Varda Space Industries has secured $187 million in Series C funding, co-led by Natural Capital and Shrug Capital, raising its total capital to $329 million. The startup, based in El Segundo, California, specializes in microgravity-based pharmaceutical manufacturing, using unmanned W-Series capsules to crystallize drug ingredients in orbit, then returning them to Earth for further experiments. To date, Varda has completed three missions, with a fourth currently in orbit at the time of publication and a fifth planned by the end of 2025.
In space, APIs can form novel crystal structures not possible under the influence of Earth’s gravity, which could lead to improved drug formulations.
The funding will accelerate flight cadence and support the building of a new 10,000 square-foot lab in El Segundo. This facility will focus on crystallizing biologics and further expand the company’s orchestration of orbital pharmaceutical processing and hypersonic reentry testing (reentry speeds reaching Mach 25) on behalf of the US Department of Defense (DoD).
To learn more about the future of space age medicine making, we spoke with Eric Lasker, Chief Revenue Officer, Varda Space Industries.
Varda’s commercial orbital labs are the first to operate outside the ISS. What does this mean and what unique advantages does it bring?
Our pharmaceutical processing model offers an environment that cannot be accessed in terrestrial laboratories. We’re building on over 50 years of microgravity pharmaceutical research. The ISS laid the foundation for early-stage pharmaceutical research on a human rated system, forming much of the research that inspired companies like ours. The ISS is a national lab, and not something that could reasonably be used for any sort of scaled production, or rapid cycle research. Our goal is to take the research out of the lab setting and towards a world where products produced in microgravity are commonplace.
What makes low Earth orbit great for drug processing is that microgravity suppresses convection and sedimentation. This yields more uniform supersaturation and diffusion-driven transport, improving drug product properties to enhance outcomes. Bioavailability also gets a boost because microgravity heightens exposure and the efficacy of drugs by developing soluble crystal forms. You get more control over particle size and make the content of drug products more uniform. Patients benefit from the new forms of administration we discover through these results.
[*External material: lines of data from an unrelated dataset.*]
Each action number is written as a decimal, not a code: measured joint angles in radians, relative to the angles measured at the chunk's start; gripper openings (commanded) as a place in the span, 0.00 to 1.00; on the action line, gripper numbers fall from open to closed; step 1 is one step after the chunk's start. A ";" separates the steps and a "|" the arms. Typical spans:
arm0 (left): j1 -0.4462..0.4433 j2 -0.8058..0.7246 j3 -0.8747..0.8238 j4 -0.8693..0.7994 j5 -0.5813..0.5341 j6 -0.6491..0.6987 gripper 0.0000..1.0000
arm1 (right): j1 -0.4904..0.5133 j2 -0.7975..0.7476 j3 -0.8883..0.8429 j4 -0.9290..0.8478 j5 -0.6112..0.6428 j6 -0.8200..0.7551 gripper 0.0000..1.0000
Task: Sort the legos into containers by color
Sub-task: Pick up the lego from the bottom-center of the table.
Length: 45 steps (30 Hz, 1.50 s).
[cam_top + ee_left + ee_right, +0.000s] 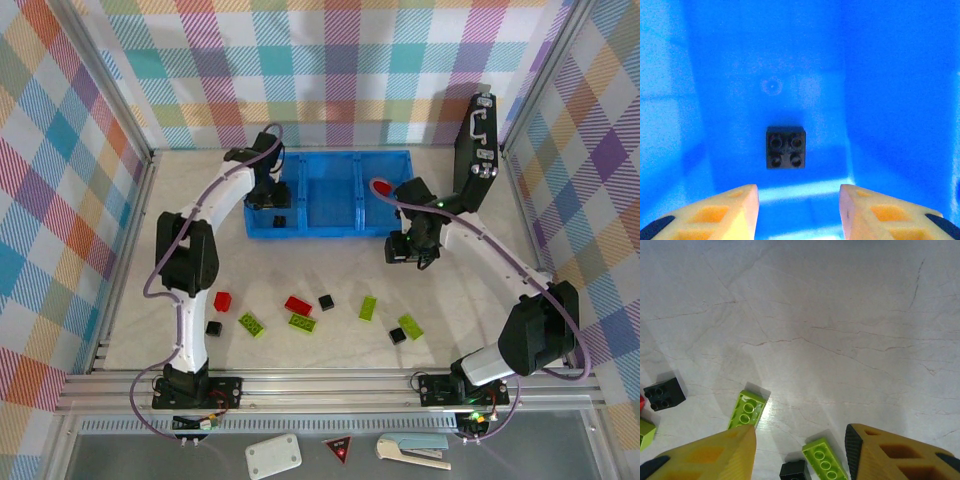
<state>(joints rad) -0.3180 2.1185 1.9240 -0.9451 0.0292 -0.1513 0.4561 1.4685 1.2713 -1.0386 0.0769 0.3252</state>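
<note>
Hovering over the tray, our left jaws gape empty above a black cube on its floor; our right jaws, likewise wide and empty, hang over a slanting green brick on the worktop.

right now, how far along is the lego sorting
Early. Done: one black cube lies in the left compartment, one red brick in the right compartment. In hand: nothing; the left gripper is open above that cube, the right gripper open over the table. Left: nine loose bricks on the table, four green, three black, two red.
</note>
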 measured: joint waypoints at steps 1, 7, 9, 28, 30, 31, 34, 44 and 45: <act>0.000 -0.017 -0.013 0.000 0.000 0.001 0.46 | 0.006 0.003 0.000 0.001 0.000 0.005 0.52; 0.012 -0.147 -0.142 -0.005 0.000 0.011 0.46 | 0.055 0.019 -0.009 0.010 0.001 0.056 0.52; 0.027 -0.193 -0.190 -0.008 0.001 0.014 0.46 | 0.078 0.024 -0.020 0.016 0.001 0.082 0.52; 0.197 -0.480 -0.512 0.076 0.003 0.072 0.47 | 0.261 0.056 -0.164 0.098 0.045 0.433 0.52; 0.202 -0.480 -0.541 0.103 -0.005 0.078 0.47 | 0.280 0.060 -0.173 0.115 0.046 0.469 0.52; 0.203 -0.480 -0.551 0.116 -0.008 0.080 0.47 | 0.286 0.063 -0.177 0.123 0.046 0.480 0.52; 0.204 -0.488 -0.578 0.154 -0.012 0.086 0.47 | 0.307 0.086 -0.193 0.153 0.046 0.517 0.52; 0.209 -0.499 -0.595 0.197 -0.012 0.089 0.47 | 0.345 0.194 -0.229 0.238 0.024 0.589 0.53; 0.209 -0.500 -0.595 0.197 -0.012 0.089 0.47 | 0.348 0.204 -0.230 0.246 0.019 0.593 0.53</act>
<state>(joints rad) -0.1085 1.6184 1.3289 -0.7483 0.0170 -0.0620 0.8040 1.6730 1.0416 -0.7929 0.0963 0.9184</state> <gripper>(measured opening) 0.466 0.525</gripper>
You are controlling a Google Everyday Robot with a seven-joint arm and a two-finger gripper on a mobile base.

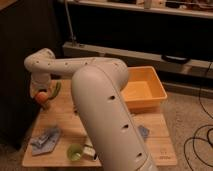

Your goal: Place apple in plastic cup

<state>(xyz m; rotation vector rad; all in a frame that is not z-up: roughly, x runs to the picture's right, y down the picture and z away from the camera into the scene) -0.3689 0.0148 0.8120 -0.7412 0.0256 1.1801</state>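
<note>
Reaching across the table (64, 122) from the near right, the big white arm (105, 115) bent at its elbow and ran left to a wrist above the far left corner. From there the gripper (42, 93) pointed down at the apple (39, 99). Its jaws stood wide, set about the top of the fruit. Whether the fingers touched the skin could not be told, as the wrist hid most of them.

The apple sat at the far left edge of the table, orange-red and partly covered by the gripper. Just right of it lay a long green vegetable (55, 89), angled up and away from the apple.

The cup (74, 152) stood upright near the front edge, well apart from the apple and nearer the camera. It was yellowish-green. A white bottle (90, 151) lay just beside it on the right, mostly hidden behind the arm.

A crumpled blue-grey cloth (46, 140) lay at the front left, left of the cup and apart from it. An orange bin (145, 103) sat at the far right of the table, open side up. A bit of blue-grey stuff (144, 132) showed at the arm's right side, in front of the bin.

Behind the table stood a dark shelf unit (150, 37). Dark cables (199, 145) looped on the floor to the right.
</note>
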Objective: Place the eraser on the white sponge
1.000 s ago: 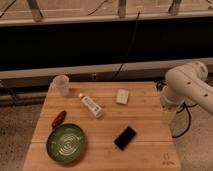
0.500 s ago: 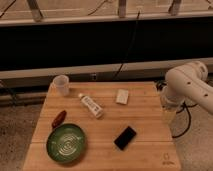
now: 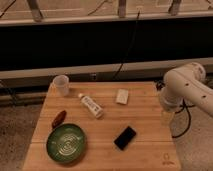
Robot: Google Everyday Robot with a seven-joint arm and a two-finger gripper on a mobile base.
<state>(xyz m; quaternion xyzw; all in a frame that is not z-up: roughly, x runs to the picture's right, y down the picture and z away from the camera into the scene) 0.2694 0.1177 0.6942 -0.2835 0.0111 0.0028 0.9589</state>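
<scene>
The eraser [image 3: 125,137], a flat black block, lies at an angle on the wooden table [image 3: 150,150], toward the front right of centre. The white sponge [image 3: 122,96], a small cream block, rests further back, almost straight behind the eraser. My white arm curves in from the right. Its gripper [image 3: 167,117] hangs pointing down over the table's right edge, to the right of both the eraser and the sponge. It is open and holds nothing.
A translucent cup [image 3: 61,85] stands at the back left corner. A white bottle [image 3: 91,105] lies on its side near the middle. A reddish-brown elongated object [image 3: 59,118] and a green bowl [image 3: 66,143] sit at the front left. Cables hang behind the table.
</scene>
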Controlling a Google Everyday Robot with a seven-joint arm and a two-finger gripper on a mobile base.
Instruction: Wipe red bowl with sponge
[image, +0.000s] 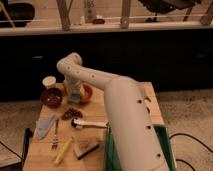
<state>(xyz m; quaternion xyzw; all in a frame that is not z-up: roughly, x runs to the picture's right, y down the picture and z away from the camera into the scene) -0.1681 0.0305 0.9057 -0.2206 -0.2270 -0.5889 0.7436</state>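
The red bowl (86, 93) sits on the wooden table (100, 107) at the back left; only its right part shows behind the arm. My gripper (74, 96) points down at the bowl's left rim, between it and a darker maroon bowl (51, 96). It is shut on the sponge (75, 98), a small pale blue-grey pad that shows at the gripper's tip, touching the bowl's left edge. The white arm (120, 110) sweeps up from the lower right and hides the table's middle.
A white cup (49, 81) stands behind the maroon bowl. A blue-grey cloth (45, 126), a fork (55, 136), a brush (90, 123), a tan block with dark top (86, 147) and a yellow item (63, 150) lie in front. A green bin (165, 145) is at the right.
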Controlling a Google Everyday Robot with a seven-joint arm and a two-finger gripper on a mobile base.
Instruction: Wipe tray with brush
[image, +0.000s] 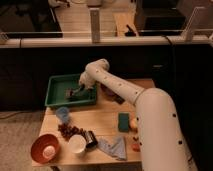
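Observation:
The green tray (56, 87) lies at the back left of the wooden table. My white arm reaches over from the right, and the gripper (80, 90) hangs down inside the tray, near its right half. A small dark brush (74, 93) rests low on the tray floor at the gripper's tip, seemingly held there. The fingers merge with the brush, so the grip itself is unclear.
A blue cup (62, 114) stands just in front of the tray. Dark berries (70, 131), an orange bowl (44, 148), a white cup (77, 144), a black-and-silver cylinder (90, 138), a blue cloth (114, 147) and a dark-green sponge (123, 121) fill the table's front.

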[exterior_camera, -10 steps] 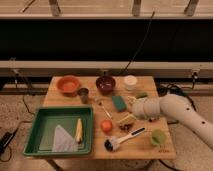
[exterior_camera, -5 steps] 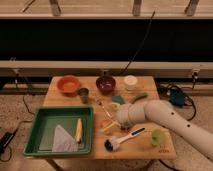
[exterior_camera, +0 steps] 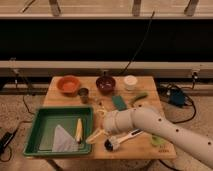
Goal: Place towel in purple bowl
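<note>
The towel [exterior_camera: 63, 140] is a pale folded cloth lying in the green tray [exterior_camera: 42, 116] at the front left of the table. The purple bowl [exterior_camera: 105, 84] is dark and stands at the back middle of the table. My gripper [exterior_camera: 95, 136] reaches in from the lower right on a thick white arm. It hovers at the tray's right rim, just right of the towel and well in front of the bowl. It holds nothing that I can see.
A yellow banana-like item [exterior_camera: 78, 130] lies in the tray beside the towel. An orange bowl [exterior_camera: 68, 84], a small metal cup [exterior_camera: 83, 94], a white container [exterior_camera: 130, 82], a green sponge [exterior_camera: 119, 103], a green vegetable [exterior_camera: 139, 97] and a brush [exterior_camera: 121, 140] sit on the table.
My arm has swung left across the table, from the right side to the tray's right rim. It now hides the small items in the table's middle. The towel has not moved.
</note>
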Controlling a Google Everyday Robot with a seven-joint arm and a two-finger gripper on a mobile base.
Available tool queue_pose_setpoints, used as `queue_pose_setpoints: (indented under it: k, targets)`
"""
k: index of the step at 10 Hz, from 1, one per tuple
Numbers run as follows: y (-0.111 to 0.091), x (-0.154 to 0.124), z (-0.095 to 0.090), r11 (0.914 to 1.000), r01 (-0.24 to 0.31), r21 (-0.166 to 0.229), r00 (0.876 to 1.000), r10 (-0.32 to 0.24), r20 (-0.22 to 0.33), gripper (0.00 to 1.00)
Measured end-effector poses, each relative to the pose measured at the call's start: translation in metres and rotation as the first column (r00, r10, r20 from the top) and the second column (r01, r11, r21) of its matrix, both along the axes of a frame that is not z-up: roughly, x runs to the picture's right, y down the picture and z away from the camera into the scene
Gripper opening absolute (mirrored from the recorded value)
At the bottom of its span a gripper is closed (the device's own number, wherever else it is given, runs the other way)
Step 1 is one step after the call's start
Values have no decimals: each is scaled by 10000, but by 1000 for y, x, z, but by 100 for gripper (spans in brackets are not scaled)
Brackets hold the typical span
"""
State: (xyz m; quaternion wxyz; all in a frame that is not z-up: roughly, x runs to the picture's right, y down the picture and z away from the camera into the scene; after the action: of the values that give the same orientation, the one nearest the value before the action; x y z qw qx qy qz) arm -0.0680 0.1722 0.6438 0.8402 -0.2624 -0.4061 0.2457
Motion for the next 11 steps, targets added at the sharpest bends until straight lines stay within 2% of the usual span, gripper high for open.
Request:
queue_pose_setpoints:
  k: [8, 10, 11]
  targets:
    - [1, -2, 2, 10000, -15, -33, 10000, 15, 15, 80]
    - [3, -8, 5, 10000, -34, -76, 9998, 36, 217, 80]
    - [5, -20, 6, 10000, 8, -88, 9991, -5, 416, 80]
For pharmaceutical companies, we’re solving composition issues and uncovering new forms that can benefit patients globally.
What measures are used to determine which APIs and biologics are good candidates for space-based crystallization?
Using our facilities at HQ, we test target APIs under different gravitational conditions. We call this our hypergravity crystallization platform, which has been published in Crystal Growth & Design. Modulating gravity from 1g to 5g, the platform demonstrates gravity-induced changes in drug components via a large diameter centrifuge. Our pharmaceutical scientists conduct experiments alongside the hyper gravity crystallization platform to verify both small molecules and biologics’ susceptibility to gravity. These tests give us robust evidence that the APIs will be not affected in space at all before we even launch a capsule.
With expansion into biologics such as monoclonal antibodies, what specific partnerships are you targeting in the near term?
Space-manufactured pharmaceutical materials have a huge amount of potential to improve the lives of patients on Earth. We’re inspired by Merck’s crystallization work with pembrolizumab (Keytruda) on the ISS. Through these experiments, Merck showed the capacity to reformulate from an IV administration to subcutaneous, which makes for a significantly better patient experience that we also hope to enable at Varda. We’re looking forward to talking about early partners soon.
How important is hypersonic re-entry testing for US DoD partnerships, and how does it align with your scientific/pharmaceutical objectives?
We use the same vehicles for hypersonic and reentry testing as we do for our internal pharmaceutical missions, furthering our goal to increase flight cadence, which has the benefit of assisting both communities. For the DoD community, we look like a true to life wind tunnel for speeds not possible to simulate on the ground. Pharma companies, on the other hand, care more about our time in orbit prior to bringing our products back to Earth.
Either way, the more we are able to fly, the more going to space and back becomes normal. We’re excited to support missions of all types that are able to utilize the systems we’re building, and we see every mission as one that helps to build the orbital economy.
Have you engaged regulators regarding space-derived drug formulations? What will the road to clinical use look like?
Yes, we’ve confirmed that there is a path to use this technology to bring novel formulations to market. It's important to think about going to space and microgravity as being the same as performing a unique pharma development process on Earth. The steps to get to this environment (and this facility) might look a bit different given the use of spacecraft, but the steps determining the approval of a product that has used this tool will look nearly identical to other terrestrial processes.
What are your objectives for the next mission? And what’s next after that?
Our next mission will continue our pharmaceutical and hypersonic experiments in orbit. We’re looking forward to increasing our launch and reentry cadence. We envision a future in which microgravity is just another common step in the drug development pipeline. When low Earth orbit becomes a variable, there is boundless potential to make life better for people on Earth.